The test began in late January. Cashiers in the no-bagger lanes collect the payment, then customers bag the goods and take them to their vehicles.
Full-service lanes with baggers are still available, and commissaries have long had self-service checkout lanes without baggers. There’s no set time frame for the test, said Kevin Robinson, spokesman for the Defense Commissary Agency: “It will run as long as needed to gather sufficient customer feedback and allow stores to comment on how it’s working at their locations.”
Baggers are a long tradition in commissaries. They work for tips and are not commissary employees ― they are self-employed under a license agreement with the installation commander. They sign an agreement with a store director to conduct themselves in a certain manner when engaged in their bagging and carryout duties.
Often, this arrangement provides a job for military children and others in the military community.
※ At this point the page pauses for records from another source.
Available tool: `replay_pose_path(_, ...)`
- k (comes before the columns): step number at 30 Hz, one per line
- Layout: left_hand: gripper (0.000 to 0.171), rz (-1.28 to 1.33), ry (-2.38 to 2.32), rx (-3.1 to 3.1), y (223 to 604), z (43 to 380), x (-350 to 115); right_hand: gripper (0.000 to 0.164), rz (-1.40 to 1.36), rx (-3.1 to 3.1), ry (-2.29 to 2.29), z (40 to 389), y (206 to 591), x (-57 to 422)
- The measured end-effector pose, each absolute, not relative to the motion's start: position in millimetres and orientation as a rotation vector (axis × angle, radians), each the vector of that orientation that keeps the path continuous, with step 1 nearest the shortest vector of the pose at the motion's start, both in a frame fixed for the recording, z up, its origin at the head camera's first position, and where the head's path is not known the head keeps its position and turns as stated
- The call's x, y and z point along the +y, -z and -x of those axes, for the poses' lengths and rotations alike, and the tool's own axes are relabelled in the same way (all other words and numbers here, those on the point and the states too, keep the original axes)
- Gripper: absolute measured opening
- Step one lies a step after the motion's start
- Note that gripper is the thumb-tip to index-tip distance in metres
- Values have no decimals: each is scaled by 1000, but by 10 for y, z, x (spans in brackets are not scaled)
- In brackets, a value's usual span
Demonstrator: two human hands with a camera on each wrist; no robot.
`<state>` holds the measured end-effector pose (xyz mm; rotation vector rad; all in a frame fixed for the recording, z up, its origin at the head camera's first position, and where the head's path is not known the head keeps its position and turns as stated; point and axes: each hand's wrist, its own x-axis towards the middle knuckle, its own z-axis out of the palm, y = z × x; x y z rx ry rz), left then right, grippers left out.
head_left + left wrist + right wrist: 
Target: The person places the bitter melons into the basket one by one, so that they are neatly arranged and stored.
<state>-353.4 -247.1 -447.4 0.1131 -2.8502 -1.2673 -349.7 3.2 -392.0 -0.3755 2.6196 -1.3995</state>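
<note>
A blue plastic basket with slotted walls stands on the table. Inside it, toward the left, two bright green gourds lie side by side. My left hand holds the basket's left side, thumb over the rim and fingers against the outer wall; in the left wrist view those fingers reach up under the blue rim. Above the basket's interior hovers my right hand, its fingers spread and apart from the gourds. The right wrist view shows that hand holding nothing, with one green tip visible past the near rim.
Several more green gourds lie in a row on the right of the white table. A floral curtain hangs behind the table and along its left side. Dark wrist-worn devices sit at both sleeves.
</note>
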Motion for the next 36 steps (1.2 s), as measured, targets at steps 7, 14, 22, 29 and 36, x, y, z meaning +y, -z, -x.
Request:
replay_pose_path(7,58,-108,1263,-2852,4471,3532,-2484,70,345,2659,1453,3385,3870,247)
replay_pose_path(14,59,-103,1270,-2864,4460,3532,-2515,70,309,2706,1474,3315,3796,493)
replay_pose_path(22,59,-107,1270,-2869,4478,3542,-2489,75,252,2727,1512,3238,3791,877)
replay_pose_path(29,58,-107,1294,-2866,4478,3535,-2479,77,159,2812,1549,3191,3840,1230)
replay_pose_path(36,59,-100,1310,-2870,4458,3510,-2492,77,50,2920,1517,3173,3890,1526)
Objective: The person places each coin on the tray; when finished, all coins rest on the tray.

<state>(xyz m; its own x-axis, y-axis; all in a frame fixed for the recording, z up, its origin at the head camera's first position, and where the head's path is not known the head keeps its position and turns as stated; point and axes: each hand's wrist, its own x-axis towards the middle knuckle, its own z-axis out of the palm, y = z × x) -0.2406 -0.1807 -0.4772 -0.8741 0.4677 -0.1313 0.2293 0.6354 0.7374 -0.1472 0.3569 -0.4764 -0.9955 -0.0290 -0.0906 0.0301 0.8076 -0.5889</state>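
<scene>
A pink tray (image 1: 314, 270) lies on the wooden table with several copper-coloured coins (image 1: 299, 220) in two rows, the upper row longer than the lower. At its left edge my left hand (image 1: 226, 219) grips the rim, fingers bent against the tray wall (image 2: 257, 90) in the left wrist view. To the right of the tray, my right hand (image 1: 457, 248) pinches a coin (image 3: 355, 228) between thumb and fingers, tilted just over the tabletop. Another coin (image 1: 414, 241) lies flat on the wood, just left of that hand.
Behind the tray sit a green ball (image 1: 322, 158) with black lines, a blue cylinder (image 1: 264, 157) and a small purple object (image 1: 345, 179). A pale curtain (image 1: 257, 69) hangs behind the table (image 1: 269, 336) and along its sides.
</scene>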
Customers are not required to use baggers. There’s long been discussion about whether customers feel pressured to use their services, and how much of a tip is appropriate.
Some have said they’ve encountered baggers who are rude or aggressive. Many appreciate the services, including elderly shoppers and those juggling young children.
Military commissaries ranked among the top 10 grocery stores in a survey of shoppers published in the July edition of Consumer Reports.
Commissary officials received the feedback from customers who want to bag their own groceries as a result of “personal outreach” to installation commanders and their leadership chain by DeCA’s interim director and CEO, retired Rear Adm. Robert J. Bianchi, said Robinson. Bianchi is performing dual roles, remaining the CEO of the Navy Exchange Service Command while leading DeCA.
Bianchi also asked commissary store directors to meet with their individual installation commanders to solicit overall feedback on their commissary benefit.